- [WHAT IS EXPECTED] The lines below, from the one containing "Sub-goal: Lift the" through the one containing "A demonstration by", should be set down exactly, with no pictures and nothing else.

- [DATA BLOCK]
******************************

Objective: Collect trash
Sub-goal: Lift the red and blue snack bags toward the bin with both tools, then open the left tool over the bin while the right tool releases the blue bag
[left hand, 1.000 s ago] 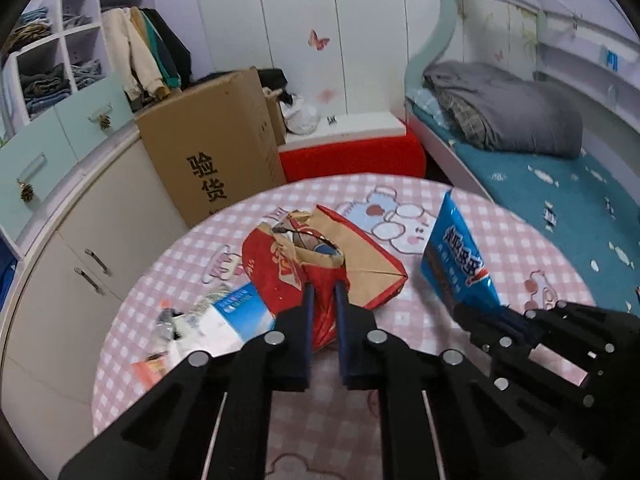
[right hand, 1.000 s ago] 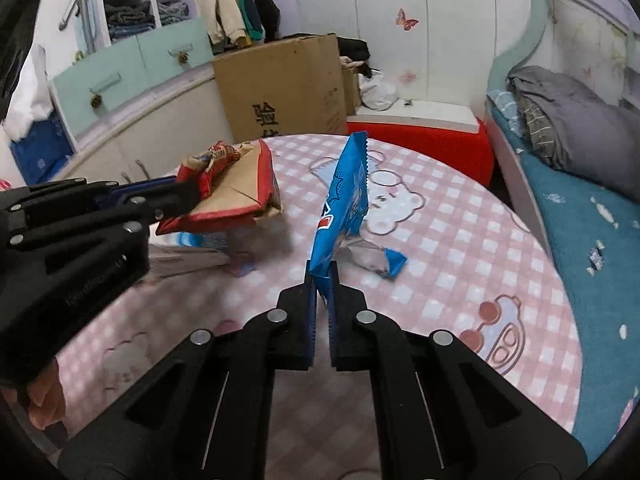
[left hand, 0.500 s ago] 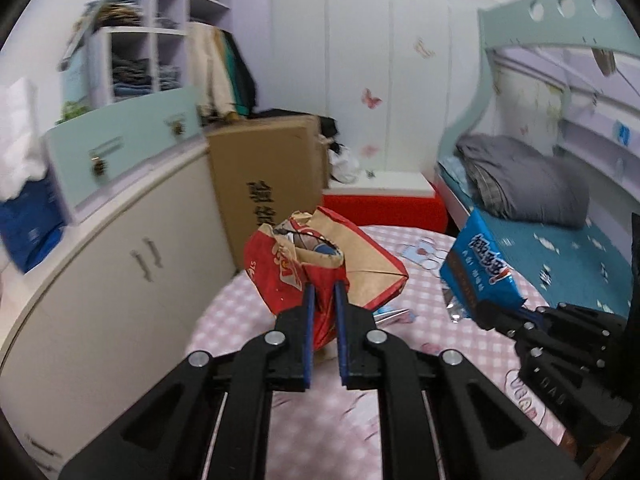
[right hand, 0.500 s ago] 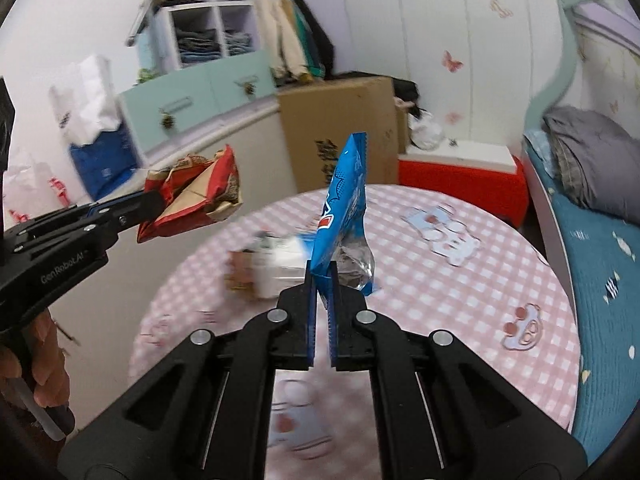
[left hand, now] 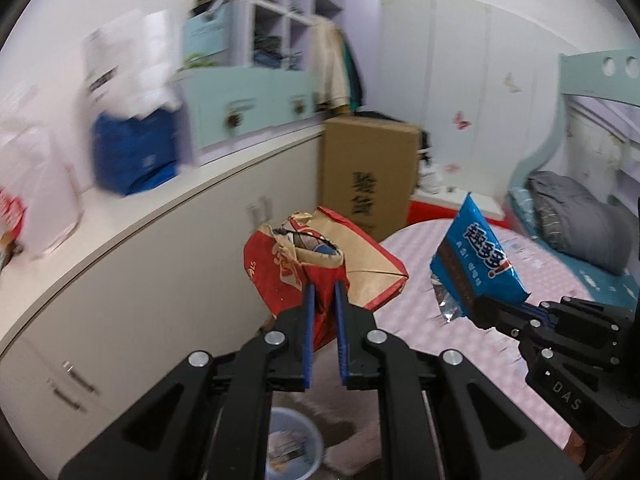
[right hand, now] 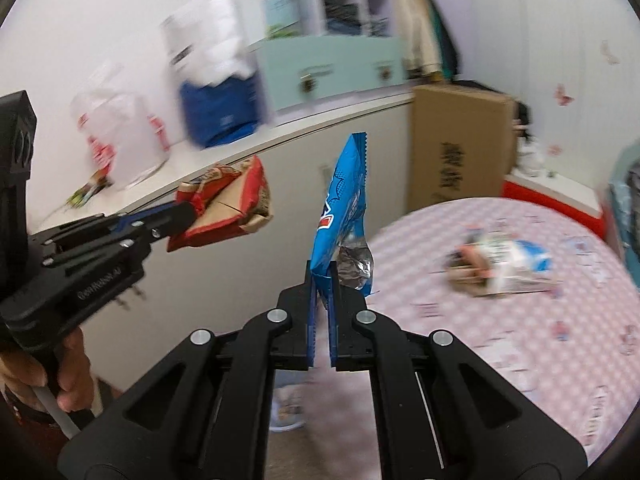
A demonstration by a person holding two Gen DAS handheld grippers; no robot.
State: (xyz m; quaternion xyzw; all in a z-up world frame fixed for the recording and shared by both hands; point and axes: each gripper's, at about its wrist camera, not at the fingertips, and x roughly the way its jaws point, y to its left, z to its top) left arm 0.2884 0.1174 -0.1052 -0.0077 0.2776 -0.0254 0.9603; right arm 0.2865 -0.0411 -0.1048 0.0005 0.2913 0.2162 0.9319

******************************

- [FINISHED TASK]
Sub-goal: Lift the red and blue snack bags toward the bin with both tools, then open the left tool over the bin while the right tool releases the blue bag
[left hand, 1.000 s ago] 
[right hand, 1.000 s ago] 
[left hand, 0.500 s ago] 
[right hand, 0.500 s ago] 
[left hand, now] 
[right hand, now] 
A demonstration by a person holding two Gen DAS handheld grippers; no robot.

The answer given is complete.